Keeping Transformation Real
When it comes to transforming our bodies, we all expect results yesterday.
Sadly, we conveniently forget that it took us 20 years to accumulate an extra 30 lbs on our frame, and that the likelihood we can shed all the weight after just a couple of weeks of dieting is slim to none.
So what is the secret to getting (and staying) lean? I think we can all agree the best health and physique results come to those people who take full ownership of what goes into their body and eat clean, day in and day out.

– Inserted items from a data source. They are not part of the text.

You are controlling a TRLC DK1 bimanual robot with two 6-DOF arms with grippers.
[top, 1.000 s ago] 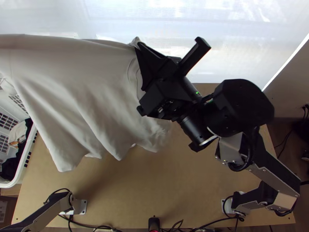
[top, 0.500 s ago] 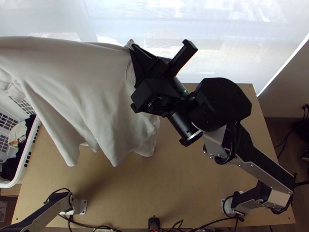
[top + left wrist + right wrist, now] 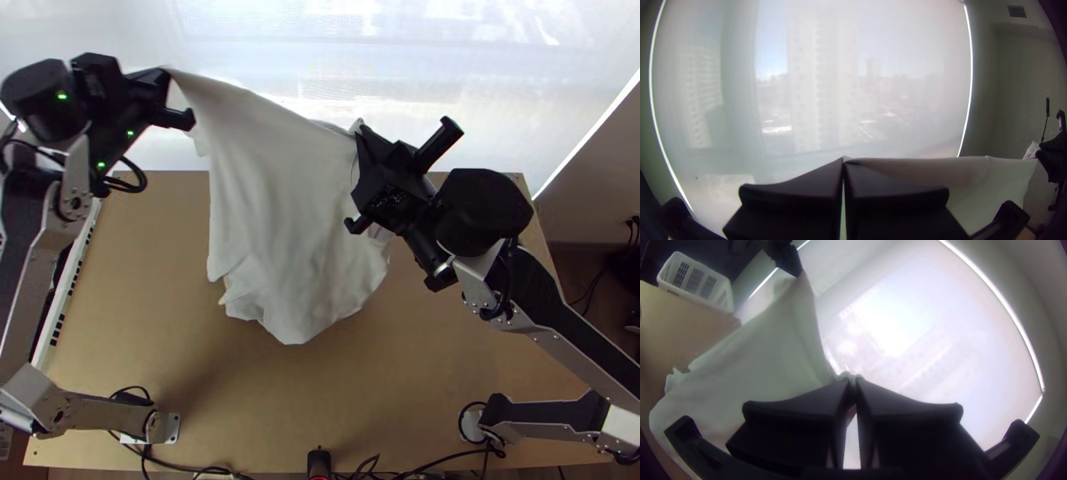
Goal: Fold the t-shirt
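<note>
The white t-shirt [image 3: 280,208] hangs stretched between both grippers above the far half of the table, its lower part falling in loose folds toward the tabletop. At the upper left, my left gripper [image 3: 168,76] is shut on one upper corner of it. My right gripper [image 3: 360,132] pinches another upper part, right of the middle. In the left wrist view, the left gripper [image 3: 843,161] has its fingertips together at the edge of the shirt [image 3: 996,178]. In the right wrist view, a small bunch of the shirt [image 3: 760,355] pokes out between the tips of the right gripper [image 3: 852,380].
The light wooden table [image 3: 352,400] lies below. A white basket [image 3: 60,320] stands at its left edge, partly behind the left arm. A bright window blind [image 3: 448,64] rises beyond the far edge. A small black device [image 3: 318,462] and cables lie along the near edge.
My left gripper has come into the top view, holding a shirt corner. The shirt's left side has moved right, off the basket side. My right gripper first went left, then back right.
</note>
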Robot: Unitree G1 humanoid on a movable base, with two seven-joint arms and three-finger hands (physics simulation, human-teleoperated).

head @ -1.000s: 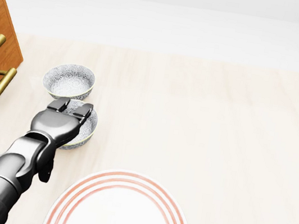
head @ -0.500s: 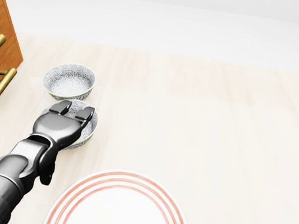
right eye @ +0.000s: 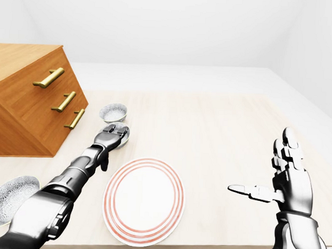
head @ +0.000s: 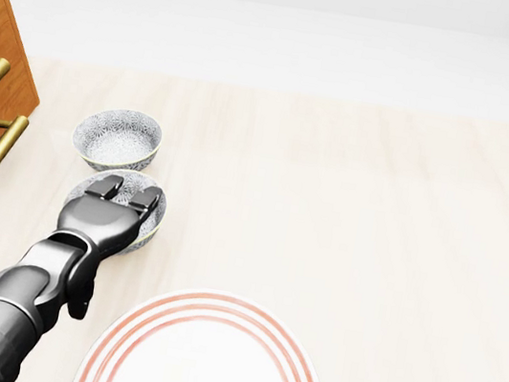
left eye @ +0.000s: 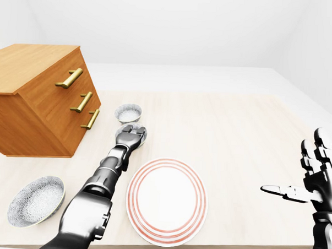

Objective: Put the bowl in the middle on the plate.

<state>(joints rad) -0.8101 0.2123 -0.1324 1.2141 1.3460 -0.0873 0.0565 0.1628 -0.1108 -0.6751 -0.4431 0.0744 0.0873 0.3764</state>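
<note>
On the table point(head: 355, 226), between the far bowl point(head: 118, 137) beside the cabinet point(left eye: 37, 99) and the near bowl point(left eye: 36, 200) at the lower left of the left-eye view, the middle bowl point(head: 153, 219) stands just up and left of the plate point(head: 204, 358). The left robot hand point(head: 105, 216) lies over it, knuckles up, two fingers point(head: 108, 185) across its upper rim, apparently to pinch the wall for a lift; the thumb is hidden, so whether the grip is closed cannot be told. The right robot hand point(right eye: 287, 179) is spread wide, well apart at the right, clear of the path to the plate.
</note>
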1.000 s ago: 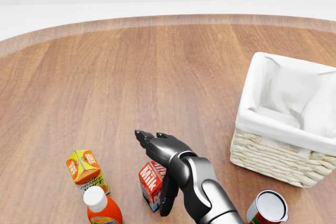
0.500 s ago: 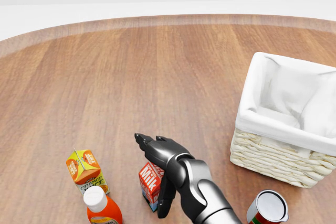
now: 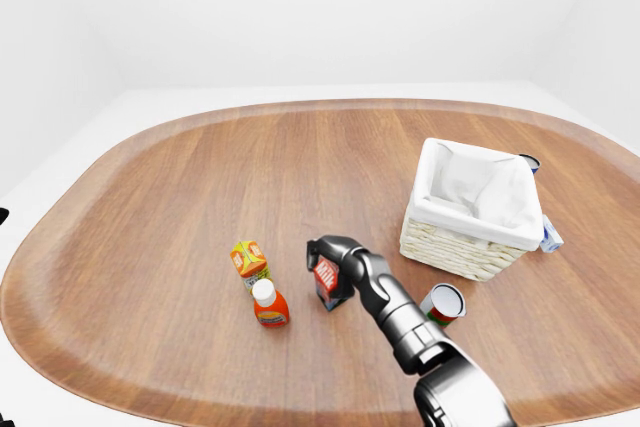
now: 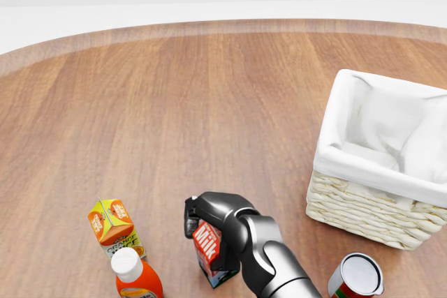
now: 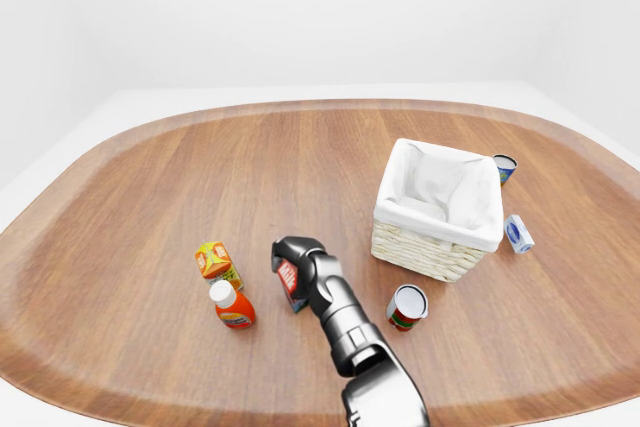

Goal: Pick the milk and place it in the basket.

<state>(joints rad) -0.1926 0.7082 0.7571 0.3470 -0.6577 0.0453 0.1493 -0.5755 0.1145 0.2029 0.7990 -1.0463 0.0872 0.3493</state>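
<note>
I have the milk carton (image 4: pixel 211 250) in my right robot hand (image 4: pixel 216 232) now, fingers wrapped round its upper part, so the grasp looks made; the carrying and the drop into the basket (image 4: pixel 377 211) are not yet done. The carton sits near the bottom of the head view, tilted, its red label facing up and to the left. Whether its base touches the bench (image 4: pixel 174 102) or has just cleared it I cannot tell from these views.

The basket stands to the right in the head view, well apart from the carton, its white cloth lining open at the top and nothing showing inside. My judgement is that the task is roughly a third along: grip secured, lift and transfer to come.

My right arm comes in from the bottom of the head view and reaches up and left, the wrist bent so the robot hand curls over the carton from the right side. My left robot hand does not show in any view.

Just left of the carton are an orange juice box (image 4: pixel 114 227) and an orange bottle with a white cap (image 4: pixel 134 277), close enough that I should lift clear before swinging right. A tin can (image 4: pixel 356 277) stands between my arm and the basket, so my path probably needs height.
</note>
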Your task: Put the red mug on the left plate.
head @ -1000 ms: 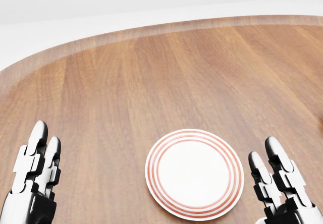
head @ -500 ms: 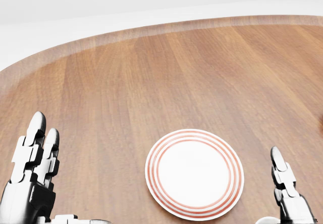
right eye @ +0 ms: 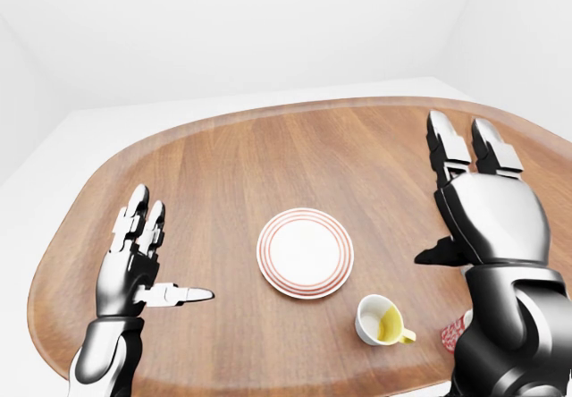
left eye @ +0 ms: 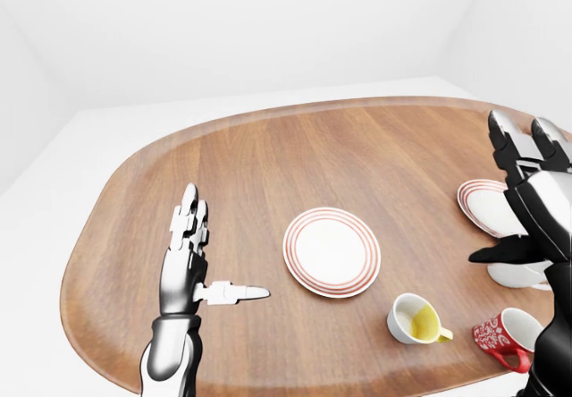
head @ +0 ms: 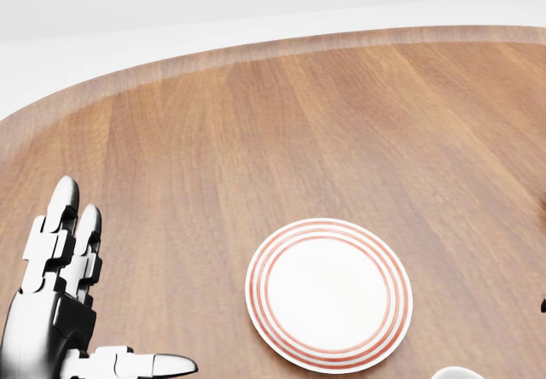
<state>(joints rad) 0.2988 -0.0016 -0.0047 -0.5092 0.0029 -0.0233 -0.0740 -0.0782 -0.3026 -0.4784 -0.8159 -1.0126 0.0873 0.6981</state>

Unfortunately, sticking to a clean diet is much easier said than done. Eating properly is particularly challenging in today’s day and age when we, as a society, are increasingly placing convenience ahead of making the right choices. And our collective health is suffering as a result.
That being said, we can take solace in the fact that although long-term body transformation requires a diet consisting of predominantly whole, natural foods, there is a time and a place for convenience foods.
But how can you tell how much or what types of convenience (ie. pre-packaged) foods are appropriate? By understanding these 2 powerful aspects of progression.
1. The rule of displacement
Basically, this rule is concerned with whether your convenience food is better than what you previously would have been eating. A perfect example of this are commercial protein bars. For argument’s sake, I will compare Supreme Protein Caramel Crunch to a Cadbury Caramilk Bar.
Supreme bar: 390 kcal, 15 g fat, 36 g carbohydrates (4 g of sugar) and 30 g protein
Caramilk bar: 260 kcal, 13 g fat, 33 g carbohydrates (23 g sugar) and 2 g protein
Clearly, the main differences between these two products are that the protein bar contains far less sugar and a good dose of protein (which explains the higher calorie count). Therefore, if your current afternoon snack is a chocolate bar, swapping it for a protein bar will result in a positive change in your health.
Now let’s be straight, commercial protein bars do contain a number of less than ideal ingredients (ie. high fructose corn syrup, sugar alcohols and soy protein isolate). Therefore, commercial protein bars should never be considered a true health food.
However, when attempting to institute a massive change in your approach to eating, using protein bars as a bridge to help wean you off of sugary-treats and onto ultimately healthier choices is often a step in the right direction.
2. Attempt progress in stages
This rule builds off the former. Perhaps the biggest mistake made by dieters everywhere is expecting we can go from having poor nutrition habits to 100% compliance to a perfectly clean meal plan.
Uh hello… don’t you think that if we instinctively found foods like spinach or tuna more appealing than chips and chocolate, we might actually already be eating them?
What do you mean french fries aren’t really a vegetable?!?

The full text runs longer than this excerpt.